All lines in the material with the string "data" should be listed.

Source material Block Start

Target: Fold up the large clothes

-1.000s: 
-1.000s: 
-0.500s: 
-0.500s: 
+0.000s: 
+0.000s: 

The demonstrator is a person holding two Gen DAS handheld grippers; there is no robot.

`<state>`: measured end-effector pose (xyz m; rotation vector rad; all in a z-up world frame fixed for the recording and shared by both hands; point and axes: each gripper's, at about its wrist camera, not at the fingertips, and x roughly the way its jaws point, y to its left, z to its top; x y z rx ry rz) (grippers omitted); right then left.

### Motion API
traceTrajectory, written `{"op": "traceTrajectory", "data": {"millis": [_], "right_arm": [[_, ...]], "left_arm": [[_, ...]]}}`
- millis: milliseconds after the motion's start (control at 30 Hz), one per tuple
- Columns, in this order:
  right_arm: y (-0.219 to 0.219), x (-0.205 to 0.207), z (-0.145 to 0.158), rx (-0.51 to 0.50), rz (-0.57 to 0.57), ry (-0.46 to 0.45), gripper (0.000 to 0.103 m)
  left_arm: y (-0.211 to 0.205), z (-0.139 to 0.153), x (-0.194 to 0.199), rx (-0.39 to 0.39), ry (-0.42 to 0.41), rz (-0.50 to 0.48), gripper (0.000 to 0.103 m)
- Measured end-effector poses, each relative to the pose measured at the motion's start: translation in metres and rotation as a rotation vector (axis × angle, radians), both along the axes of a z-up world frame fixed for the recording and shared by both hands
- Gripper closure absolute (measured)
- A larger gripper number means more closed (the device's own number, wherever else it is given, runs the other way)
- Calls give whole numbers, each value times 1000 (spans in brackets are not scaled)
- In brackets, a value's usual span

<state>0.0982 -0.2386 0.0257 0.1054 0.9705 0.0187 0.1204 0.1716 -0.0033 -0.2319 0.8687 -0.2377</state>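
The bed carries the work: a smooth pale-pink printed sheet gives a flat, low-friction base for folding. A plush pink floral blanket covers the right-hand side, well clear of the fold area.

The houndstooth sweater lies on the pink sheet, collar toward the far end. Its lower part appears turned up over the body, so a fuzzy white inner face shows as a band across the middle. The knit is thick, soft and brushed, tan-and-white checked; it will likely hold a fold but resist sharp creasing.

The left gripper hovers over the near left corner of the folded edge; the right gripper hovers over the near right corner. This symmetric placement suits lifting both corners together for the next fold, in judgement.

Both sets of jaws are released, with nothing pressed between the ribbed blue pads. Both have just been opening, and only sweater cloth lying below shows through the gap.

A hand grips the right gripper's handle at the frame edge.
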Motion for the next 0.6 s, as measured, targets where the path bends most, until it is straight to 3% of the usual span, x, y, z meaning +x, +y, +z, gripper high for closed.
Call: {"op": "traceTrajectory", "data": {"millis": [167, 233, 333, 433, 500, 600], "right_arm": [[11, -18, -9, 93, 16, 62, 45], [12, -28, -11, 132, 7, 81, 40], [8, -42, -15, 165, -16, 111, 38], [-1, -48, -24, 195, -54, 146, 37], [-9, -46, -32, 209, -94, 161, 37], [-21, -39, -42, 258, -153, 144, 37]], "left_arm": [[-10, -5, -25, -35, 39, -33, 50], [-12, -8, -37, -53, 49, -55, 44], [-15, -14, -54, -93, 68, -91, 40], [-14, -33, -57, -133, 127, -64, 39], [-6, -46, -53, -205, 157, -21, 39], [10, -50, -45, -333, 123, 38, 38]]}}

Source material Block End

Result of the task
traceTrajectory, written `{"op": "traceTrajectory", "data": {"millis": [_], "right_arm": [[_, ...]], "left_arm": [[_, ...]]}}`
Call: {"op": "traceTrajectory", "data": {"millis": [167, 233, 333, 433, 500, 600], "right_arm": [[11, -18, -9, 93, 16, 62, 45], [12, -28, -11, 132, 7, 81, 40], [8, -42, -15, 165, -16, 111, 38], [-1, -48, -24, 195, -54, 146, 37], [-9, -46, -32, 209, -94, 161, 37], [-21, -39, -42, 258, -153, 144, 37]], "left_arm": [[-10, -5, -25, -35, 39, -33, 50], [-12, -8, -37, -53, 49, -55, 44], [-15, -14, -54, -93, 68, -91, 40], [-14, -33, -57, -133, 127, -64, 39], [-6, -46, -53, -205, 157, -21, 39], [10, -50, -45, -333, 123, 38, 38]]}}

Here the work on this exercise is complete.